(Input data)

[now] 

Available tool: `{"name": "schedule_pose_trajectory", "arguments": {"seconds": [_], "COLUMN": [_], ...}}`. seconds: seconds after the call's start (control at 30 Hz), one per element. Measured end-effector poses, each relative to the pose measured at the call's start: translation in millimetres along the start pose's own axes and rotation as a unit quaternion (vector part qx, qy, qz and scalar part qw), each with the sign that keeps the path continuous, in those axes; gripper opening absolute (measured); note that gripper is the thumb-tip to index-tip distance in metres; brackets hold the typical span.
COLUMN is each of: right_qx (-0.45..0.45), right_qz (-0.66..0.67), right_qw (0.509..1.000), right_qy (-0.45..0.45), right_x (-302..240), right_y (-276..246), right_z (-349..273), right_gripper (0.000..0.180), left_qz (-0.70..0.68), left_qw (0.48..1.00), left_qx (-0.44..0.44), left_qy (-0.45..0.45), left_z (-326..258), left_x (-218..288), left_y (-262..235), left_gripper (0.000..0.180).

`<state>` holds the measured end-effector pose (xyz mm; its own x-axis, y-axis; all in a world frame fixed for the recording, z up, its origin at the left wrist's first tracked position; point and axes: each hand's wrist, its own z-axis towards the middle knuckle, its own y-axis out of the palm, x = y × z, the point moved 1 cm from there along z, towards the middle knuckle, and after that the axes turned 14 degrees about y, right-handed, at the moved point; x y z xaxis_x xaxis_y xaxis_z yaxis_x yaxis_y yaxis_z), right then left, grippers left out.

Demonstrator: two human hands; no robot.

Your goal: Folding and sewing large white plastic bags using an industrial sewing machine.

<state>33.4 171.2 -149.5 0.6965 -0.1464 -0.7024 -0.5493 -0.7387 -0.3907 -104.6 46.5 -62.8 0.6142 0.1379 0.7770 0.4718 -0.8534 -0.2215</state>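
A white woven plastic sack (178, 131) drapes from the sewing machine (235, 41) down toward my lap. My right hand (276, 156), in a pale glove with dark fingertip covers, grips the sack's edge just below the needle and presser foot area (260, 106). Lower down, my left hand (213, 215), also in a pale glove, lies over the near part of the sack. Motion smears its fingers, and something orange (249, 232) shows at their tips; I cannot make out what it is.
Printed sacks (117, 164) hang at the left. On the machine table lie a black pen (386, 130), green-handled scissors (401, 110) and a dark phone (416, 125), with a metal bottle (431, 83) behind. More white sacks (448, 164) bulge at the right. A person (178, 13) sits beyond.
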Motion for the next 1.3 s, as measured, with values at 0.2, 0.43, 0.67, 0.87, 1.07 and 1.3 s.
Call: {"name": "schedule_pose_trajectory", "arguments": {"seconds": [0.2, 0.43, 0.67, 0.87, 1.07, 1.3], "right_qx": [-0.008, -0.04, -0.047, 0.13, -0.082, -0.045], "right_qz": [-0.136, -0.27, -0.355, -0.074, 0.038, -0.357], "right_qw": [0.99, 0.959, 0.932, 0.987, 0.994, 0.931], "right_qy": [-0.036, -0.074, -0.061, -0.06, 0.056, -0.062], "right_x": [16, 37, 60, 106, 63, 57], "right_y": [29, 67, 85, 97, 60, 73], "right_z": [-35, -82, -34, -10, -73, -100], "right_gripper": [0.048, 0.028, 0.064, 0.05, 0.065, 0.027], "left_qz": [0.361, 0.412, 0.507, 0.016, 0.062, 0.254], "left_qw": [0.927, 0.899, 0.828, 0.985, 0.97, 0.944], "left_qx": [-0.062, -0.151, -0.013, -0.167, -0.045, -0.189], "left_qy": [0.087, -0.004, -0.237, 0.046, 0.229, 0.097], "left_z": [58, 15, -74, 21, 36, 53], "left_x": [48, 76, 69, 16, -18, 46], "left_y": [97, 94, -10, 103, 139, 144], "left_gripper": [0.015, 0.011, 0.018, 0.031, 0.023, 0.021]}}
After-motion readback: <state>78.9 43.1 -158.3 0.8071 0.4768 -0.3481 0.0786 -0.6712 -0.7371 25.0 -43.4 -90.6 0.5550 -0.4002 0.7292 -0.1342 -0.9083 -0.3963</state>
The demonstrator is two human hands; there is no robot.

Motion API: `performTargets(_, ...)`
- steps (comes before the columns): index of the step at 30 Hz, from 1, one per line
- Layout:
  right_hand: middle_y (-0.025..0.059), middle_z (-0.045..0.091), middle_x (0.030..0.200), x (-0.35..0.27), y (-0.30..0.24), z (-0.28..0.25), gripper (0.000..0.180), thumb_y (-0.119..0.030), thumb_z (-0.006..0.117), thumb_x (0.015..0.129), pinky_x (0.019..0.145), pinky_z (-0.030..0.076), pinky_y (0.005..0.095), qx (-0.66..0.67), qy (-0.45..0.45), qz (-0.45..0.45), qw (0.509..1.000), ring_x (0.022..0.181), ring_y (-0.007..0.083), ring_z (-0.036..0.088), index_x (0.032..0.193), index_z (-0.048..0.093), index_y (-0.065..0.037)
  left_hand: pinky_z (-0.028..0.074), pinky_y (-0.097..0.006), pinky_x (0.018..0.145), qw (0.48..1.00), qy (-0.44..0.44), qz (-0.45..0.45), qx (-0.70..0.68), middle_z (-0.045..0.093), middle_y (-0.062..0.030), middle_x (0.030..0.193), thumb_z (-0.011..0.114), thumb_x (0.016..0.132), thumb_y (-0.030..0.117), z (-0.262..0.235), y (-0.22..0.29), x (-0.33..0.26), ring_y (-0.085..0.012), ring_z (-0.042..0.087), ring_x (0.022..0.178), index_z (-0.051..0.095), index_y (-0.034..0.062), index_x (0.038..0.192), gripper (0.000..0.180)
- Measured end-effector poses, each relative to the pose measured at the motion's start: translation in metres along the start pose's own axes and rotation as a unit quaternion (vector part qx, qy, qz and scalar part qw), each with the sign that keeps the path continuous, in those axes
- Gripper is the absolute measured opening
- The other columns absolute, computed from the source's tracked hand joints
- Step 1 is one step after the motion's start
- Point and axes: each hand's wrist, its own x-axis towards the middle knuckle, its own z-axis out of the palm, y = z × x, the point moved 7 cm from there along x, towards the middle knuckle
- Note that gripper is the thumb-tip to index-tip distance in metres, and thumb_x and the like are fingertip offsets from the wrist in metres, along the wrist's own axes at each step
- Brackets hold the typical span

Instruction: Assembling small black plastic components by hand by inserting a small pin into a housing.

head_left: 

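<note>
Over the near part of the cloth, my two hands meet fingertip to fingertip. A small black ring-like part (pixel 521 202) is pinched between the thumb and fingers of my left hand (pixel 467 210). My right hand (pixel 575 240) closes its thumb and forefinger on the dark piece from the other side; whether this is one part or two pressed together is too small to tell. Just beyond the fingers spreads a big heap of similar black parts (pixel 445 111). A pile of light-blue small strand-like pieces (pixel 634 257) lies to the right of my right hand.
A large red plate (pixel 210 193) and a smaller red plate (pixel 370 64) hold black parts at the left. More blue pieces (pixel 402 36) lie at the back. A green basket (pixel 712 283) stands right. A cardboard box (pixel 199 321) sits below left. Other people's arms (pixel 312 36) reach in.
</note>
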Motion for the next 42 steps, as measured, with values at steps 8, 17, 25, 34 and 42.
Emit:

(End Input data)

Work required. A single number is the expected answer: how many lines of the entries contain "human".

Solution to this exercise. 2